### [INFORMATION GIVEN]

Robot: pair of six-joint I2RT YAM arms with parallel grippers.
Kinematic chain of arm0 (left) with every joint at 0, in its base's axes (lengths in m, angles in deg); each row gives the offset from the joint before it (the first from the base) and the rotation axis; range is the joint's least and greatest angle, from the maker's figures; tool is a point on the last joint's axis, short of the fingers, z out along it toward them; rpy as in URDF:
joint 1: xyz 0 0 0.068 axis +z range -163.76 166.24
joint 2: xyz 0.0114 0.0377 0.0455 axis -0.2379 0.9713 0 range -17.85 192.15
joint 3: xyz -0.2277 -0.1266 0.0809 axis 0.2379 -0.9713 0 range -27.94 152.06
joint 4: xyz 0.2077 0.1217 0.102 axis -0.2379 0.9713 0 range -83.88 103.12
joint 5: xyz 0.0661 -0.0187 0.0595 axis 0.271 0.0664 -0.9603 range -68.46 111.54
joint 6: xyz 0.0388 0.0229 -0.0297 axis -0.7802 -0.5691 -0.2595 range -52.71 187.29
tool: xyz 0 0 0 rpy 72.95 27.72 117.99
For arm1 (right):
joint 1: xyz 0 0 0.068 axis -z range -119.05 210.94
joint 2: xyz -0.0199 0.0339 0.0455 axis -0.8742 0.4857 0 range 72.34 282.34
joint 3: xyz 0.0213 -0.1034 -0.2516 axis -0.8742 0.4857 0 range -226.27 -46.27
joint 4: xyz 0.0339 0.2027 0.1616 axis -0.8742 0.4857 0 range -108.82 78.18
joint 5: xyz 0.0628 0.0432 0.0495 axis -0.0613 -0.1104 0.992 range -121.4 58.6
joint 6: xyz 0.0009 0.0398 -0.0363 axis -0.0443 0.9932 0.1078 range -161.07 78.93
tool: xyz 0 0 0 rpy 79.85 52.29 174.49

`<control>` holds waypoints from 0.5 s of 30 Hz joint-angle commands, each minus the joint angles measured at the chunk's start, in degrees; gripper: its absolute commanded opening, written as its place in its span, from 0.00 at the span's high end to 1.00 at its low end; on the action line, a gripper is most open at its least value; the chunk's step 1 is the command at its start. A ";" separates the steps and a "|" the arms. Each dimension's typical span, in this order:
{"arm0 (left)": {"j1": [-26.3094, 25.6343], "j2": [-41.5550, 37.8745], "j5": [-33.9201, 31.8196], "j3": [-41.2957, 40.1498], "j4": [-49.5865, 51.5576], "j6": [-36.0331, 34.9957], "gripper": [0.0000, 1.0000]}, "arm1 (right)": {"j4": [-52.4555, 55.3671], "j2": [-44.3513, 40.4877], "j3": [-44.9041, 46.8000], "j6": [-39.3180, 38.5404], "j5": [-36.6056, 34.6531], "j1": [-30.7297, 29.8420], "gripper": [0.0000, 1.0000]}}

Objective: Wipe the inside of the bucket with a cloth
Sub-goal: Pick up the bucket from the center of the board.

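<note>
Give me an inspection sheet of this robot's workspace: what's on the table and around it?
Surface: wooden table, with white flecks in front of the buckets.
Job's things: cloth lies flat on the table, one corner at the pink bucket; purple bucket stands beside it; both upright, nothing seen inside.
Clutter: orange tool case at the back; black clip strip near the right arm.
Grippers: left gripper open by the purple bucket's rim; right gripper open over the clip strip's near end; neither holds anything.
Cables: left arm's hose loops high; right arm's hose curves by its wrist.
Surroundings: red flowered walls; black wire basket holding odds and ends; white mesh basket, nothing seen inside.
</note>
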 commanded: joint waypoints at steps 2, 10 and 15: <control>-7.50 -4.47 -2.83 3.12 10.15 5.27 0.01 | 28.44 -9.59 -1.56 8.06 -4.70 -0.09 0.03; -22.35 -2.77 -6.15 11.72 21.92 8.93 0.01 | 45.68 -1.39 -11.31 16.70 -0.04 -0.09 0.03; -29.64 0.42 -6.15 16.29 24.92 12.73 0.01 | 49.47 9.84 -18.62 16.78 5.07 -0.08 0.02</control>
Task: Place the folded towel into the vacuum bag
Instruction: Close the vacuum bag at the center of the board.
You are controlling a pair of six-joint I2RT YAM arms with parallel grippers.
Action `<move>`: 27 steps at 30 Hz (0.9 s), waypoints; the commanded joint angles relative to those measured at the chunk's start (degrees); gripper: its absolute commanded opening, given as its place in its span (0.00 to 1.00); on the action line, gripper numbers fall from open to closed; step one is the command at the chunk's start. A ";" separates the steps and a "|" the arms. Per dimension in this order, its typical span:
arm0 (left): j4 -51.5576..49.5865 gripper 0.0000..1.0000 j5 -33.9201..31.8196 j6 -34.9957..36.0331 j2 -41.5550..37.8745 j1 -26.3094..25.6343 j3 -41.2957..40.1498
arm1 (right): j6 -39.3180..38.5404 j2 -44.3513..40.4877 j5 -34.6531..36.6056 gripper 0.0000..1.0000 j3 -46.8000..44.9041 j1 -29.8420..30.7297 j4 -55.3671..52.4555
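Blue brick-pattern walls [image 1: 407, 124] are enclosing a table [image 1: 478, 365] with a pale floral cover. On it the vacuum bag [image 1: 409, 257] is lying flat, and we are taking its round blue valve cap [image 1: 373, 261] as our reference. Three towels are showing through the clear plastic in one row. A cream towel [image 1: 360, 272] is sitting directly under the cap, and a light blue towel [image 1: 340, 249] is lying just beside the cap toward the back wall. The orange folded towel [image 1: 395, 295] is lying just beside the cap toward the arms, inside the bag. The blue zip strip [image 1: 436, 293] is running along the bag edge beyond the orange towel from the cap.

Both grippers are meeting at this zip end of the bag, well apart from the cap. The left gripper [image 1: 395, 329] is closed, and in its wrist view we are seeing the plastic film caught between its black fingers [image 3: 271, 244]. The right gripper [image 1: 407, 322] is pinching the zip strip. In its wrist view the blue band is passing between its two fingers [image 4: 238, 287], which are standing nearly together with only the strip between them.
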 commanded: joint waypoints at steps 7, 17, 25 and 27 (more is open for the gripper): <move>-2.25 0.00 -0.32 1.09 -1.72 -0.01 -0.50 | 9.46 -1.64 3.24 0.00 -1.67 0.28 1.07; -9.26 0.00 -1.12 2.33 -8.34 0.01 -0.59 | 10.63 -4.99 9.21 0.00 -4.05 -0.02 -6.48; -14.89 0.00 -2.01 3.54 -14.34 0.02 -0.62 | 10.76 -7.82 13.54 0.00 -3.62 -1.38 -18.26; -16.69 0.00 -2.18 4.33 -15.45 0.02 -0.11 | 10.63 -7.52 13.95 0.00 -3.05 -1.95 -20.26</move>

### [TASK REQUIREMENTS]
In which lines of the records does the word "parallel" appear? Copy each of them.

### [FINISHED EXERCISE]
Robot: pair of six-joint I2RT YAM arms with parallel grippers.
You are controlling a pair of six-joint I2RT YAM arms with parallel grippers.

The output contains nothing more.